Le juge : – Vos actes démontrent votre intention de « contraindre indûment les pouvoirs publics et une organisation internationale », en l’occurrence l’Otan, à modifier leur politique de participation à la guerre, c’est-à-dire, « à s’abstenir d’accomplir un acte ». Pour ce faire, vous avez commis une infraction en participant à « la dégradation massive d’une propriété privée ayant pour effet de produire des pertes économiques considérables ». Il s’agit d’un acte terroriste.
— Je ne le pense pas. J’ai uniquement manifesté devant l’Otan.
— Mais certains des membres de votre groupe sont rentrés, ont cisaillé une clôture et au passage des pneus de véhicules ont été crevés et des vitres cassées. Les montants des dégâts sont importants. Vous êtes donc passibles d’une peine d’emprisonnement de 15 à 20 ans si vous êtes l’auteur des faits et de 5 à 10 ans si vous êtes membre du groupe (1).
— Cela fait quelques mois que je suis en détention préventive.
— Bien sûr, un mandat d’arrêt a été délivré contre vous, vous mettez la population en danger.

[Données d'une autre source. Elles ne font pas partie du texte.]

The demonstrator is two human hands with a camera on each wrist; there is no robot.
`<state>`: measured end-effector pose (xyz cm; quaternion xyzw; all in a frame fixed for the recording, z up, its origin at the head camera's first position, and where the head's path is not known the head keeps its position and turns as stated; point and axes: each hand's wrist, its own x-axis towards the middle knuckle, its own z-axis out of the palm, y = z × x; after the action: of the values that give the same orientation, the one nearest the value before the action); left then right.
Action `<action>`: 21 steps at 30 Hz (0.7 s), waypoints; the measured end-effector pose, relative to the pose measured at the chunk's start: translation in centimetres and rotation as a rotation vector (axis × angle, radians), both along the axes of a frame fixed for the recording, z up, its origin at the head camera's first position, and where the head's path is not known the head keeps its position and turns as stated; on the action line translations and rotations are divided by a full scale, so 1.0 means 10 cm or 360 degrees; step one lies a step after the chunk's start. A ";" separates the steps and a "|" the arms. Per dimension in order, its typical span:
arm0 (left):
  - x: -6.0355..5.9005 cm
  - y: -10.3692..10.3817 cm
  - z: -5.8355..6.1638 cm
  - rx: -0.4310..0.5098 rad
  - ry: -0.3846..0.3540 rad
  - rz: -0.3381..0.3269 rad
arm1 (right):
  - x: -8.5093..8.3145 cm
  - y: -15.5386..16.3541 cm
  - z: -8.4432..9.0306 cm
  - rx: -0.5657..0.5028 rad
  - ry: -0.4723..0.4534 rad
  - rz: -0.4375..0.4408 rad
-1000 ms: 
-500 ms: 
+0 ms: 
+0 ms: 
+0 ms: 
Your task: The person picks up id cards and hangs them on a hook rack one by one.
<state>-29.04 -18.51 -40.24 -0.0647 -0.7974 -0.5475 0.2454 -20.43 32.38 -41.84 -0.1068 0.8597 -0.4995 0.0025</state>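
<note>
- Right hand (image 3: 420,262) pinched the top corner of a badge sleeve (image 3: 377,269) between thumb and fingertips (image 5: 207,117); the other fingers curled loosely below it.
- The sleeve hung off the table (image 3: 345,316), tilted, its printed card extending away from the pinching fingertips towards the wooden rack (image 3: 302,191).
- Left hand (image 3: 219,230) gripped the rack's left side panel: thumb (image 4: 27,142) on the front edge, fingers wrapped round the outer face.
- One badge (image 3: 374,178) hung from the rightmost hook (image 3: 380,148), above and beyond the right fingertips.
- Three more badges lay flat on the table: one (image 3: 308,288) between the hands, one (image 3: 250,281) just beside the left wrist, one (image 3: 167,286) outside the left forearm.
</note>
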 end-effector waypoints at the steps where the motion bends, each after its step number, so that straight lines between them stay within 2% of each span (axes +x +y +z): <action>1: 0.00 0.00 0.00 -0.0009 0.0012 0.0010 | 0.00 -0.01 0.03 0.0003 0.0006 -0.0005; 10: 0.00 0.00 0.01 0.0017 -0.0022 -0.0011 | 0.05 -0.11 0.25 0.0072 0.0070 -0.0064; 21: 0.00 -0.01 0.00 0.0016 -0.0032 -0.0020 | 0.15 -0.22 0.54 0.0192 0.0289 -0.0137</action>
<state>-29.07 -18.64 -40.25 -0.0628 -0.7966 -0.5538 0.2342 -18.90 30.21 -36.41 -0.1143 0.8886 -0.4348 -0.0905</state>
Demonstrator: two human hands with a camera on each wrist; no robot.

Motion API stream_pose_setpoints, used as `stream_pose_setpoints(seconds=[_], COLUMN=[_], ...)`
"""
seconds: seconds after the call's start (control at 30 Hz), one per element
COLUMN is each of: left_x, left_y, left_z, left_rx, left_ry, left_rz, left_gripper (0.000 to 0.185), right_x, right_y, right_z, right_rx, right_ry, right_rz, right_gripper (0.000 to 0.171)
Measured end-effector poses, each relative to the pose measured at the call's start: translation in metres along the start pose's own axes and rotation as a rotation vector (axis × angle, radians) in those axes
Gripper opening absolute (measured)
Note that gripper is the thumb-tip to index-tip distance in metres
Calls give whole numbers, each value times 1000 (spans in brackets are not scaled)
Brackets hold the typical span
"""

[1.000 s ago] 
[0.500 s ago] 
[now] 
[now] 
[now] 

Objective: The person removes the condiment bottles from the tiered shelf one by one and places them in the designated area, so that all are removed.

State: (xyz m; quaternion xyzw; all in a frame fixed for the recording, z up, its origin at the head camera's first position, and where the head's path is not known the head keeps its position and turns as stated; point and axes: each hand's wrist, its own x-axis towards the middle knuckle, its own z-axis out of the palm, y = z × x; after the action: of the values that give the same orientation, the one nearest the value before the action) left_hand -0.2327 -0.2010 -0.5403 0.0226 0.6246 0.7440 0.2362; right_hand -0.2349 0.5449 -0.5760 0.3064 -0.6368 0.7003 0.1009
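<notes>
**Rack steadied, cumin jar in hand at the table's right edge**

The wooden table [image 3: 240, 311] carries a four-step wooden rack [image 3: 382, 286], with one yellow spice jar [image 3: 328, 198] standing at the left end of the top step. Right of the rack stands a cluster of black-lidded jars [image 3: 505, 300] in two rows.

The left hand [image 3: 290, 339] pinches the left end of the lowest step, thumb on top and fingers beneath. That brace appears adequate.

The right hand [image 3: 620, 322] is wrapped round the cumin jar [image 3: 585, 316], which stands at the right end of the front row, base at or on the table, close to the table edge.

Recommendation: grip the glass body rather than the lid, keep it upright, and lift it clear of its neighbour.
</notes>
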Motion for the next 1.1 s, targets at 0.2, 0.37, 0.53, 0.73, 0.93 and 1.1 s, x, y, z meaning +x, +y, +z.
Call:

Un bruit strident me vrille les oreilles : le réveil. Ouf ! Ce n’était qu’un cauchemar ! La manif a lieu demain. Nous ne pouvons pas être jugés pour une simple manifestation pacifiste dans un état démocratique. Nous avons droit à la liberté d’expression et de manifestation. Nous pouvons critiquer la politique du gouvernement. Des sonneries intempestives à la porte mirent court à mes réflexions. « Nous vous prions de nous suivre » dit l’un des policiers quand j’ouvris la porte, tandis que les autres me bousculaient afin d’entrer. Alors qu’ils me passaient les menottes, les autres commençaient déjà à fouiller l’appartement. « Vous êtes suspectée d’actes terroristes. »
— Mais qu’ai-je fait ?
— Rien encore mais seule l’intention compte, mieux vaut prévenir que guérir. Si vous êtes innocente, vous nous remercierez d’avoir veillé à votre sécurité et celle de vos proches. Nous savons que vous organisez une manif anti-guerre. Nous avons légalement pu surveiller vos faits et gestes, vos contacts et enregistrer vos conversations. Votre mère est déjà au poste.
— Ma mère ?
— Selon l’article 141, fournir les moyens matériels ou une aide financière sans connaître le but du groupe entraîne une réclusion de 5 à 10 ans. Or votre mère verse mensuellement de l’argent à votre groupe.
— C’est pour payer les photocopies des tracts !
En passant dans la rue déserte, à travers les fenêtres grillagées du fourgon, j’aperçus une affiche du parti au pouvoir, le Parti Démagogique Populiste. A côté du sourire carnivore du Premier ministre, Guy Lehaut-Etat, était écrit « Votez PDP, le parti qui vous protège de vous-même, car nul ne sait de quoi vous êtes capable ! ». Une fois de plus, la réalité dépassait la fiction. Mais ce coup-ci, je sentis qu’il allait s’avérer bien plus compliqué de sortir du cauchemar.